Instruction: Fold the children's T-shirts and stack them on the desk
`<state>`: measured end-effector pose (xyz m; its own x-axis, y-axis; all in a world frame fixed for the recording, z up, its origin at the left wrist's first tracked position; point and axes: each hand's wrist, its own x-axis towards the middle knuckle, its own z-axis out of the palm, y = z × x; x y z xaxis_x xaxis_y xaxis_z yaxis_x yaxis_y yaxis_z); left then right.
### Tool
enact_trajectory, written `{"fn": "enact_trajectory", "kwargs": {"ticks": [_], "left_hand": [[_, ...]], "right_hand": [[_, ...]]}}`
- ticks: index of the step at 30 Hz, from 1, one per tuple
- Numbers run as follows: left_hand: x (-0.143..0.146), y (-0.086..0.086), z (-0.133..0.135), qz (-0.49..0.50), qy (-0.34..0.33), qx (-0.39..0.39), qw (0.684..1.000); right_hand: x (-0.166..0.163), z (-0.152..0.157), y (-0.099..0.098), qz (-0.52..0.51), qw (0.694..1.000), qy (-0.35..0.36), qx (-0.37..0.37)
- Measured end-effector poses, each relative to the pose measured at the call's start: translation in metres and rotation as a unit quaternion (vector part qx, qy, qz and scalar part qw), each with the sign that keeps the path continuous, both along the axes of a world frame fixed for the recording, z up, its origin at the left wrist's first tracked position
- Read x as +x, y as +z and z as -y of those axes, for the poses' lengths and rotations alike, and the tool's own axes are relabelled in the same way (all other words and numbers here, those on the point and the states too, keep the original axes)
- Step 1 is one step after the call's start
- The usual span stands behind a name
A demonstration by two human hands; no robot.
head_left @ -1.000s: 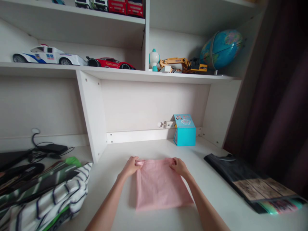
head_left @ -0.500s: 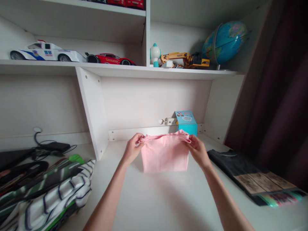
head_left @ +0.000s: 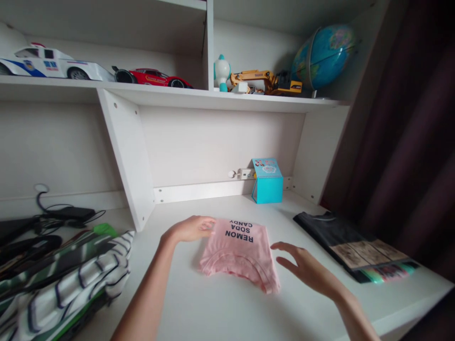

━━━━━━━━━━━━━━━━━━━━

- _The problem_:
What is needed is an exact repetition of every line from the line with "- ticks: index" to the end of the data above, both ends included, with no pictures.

- _Exercise output_:
- ticks: index of the step at 30 Hz, from 1, one per tuple
- Numbers run as follows: left_hand: x (-0.143..0.146), y (-0.086..0.086), z (-0.133..0.135), qz (-0.49..0.50), qy (-0.34..0.33), qx (-0.39..0.39), qw (0.684..1.000); right_hand: x (-0.166..0.163), z (-0.152..0.157), y (-0.099..0.098), qz (-0.52..0.51), qw (0.694..1.000), qy (-0.35..0.36), qx (-0.37..0.37)
- Measured end-effector poses, each relative to the pose measured at the call's start: translation in metres and rotation as a unit quaternion (vector part qx, qy, qz and scalar part qw), each with the sign that keeps the path continuous, both along the axes of a world frame fixed for the recording, z up, its origin at the left wrist's first tracked position
- Read x as +x, y as +z and z as -y of those axes, for the poses' lengths and rotations alike, and the tool's own axes are relabelled in the same way (all other words and numbers here, those on the point and the states too, keep the original axes)
- Step 1 is one step after the call's start
- The usual span stands behind a name
A demonstration by two human hands; no robot.
head_left @ -1.000s: 
head_left @ -0.500s: 
head_left @ +0.000s: 

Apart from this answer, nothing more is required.